The Regional Education Learning Initiative (RELI) representative in Tanzania Gaudence Kapinga explained the results he saw from the ADAPT Project.

 “ADAPT is one of the RELI Project, which has been able to do very great things, especially in two areas, enabling our members to be able to use, the results of assessment, but also to empower, the members of RELI being able to meet with policymakers, and tell them what exactly is happening, in the search for data, to be able to use those data in improvement, various policy issues, number one, this is in building the capacity to use the data, but number two, using those data, to ensure that needing to use them especially the Policymakers, they take them for granted, these data have been able, to be received in a very large space,   why because! it is a place that is so often, we have not been able to have data, which leads us to which policies should be”.  Said Kapinga.

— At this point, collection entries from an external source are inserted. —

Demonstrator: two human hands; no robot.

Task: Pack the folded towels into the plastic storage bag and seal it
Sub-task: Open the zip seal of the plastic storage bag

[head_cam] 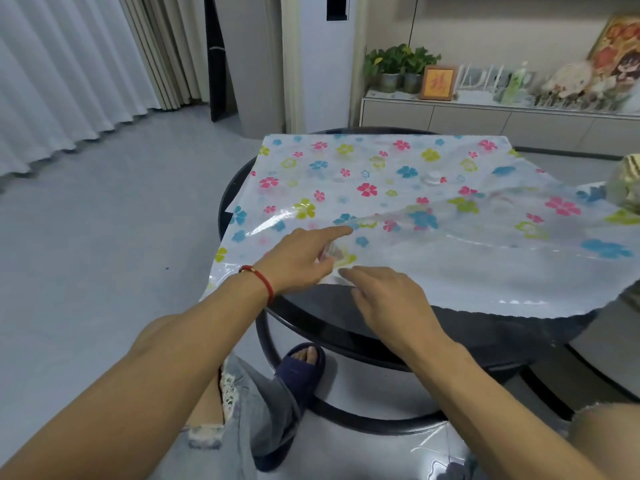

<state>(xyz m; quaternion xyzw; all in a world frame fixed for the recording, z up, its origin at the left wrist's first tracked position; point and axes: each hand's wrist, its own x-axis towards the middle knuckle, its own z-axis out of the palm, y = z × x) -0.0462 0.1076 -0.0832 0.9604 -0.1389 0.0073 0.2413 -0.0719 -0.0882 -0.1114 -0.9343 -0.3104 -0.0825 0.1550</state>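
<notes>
Both hands at near edge of plastic storage bag (398, 188) on bench (346, 317): left hand (298, 261) pinching film, right hand (388, 299) flat, fingers relaxed. Risk: slick layers clinging together, mouth staying closed.

Both arms reach forward, forearms bare. The left hand (298, 259) points its index finger ahead, the other fingers curled under. The right hand (391, 299) lies palm down, fingers relaxed.
</notes>
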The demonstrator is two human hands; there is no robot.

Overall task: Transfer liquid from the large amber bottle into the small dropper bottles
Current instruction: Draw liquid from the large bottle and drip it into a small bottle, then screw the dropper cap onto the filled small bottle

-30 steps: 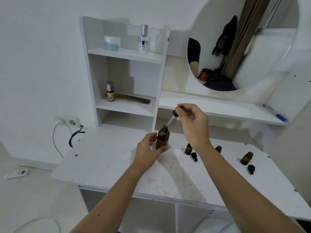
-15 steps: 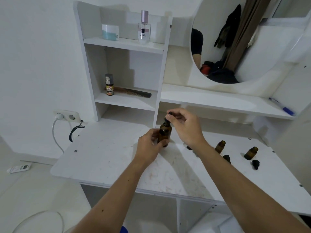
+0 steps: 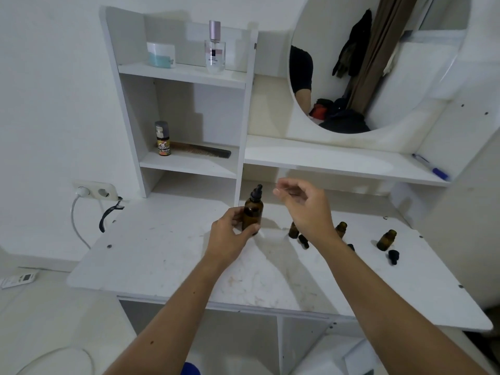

                                     Gaudence Kapinga: The (RELI) facilitator in Tanzania.

 The ADAPT project is implemented by the Global e-Schools and Communities Initiative (GESCI) in collaboration with Makerere University and University of Notre Dame’s Global Center for the Development of the Whole Child (GCDWC) with support from the international Development Research Centre (IDRC) under the Global Partnership for Education Knowledge Innovation Exchange (GPE-KIX) Programme.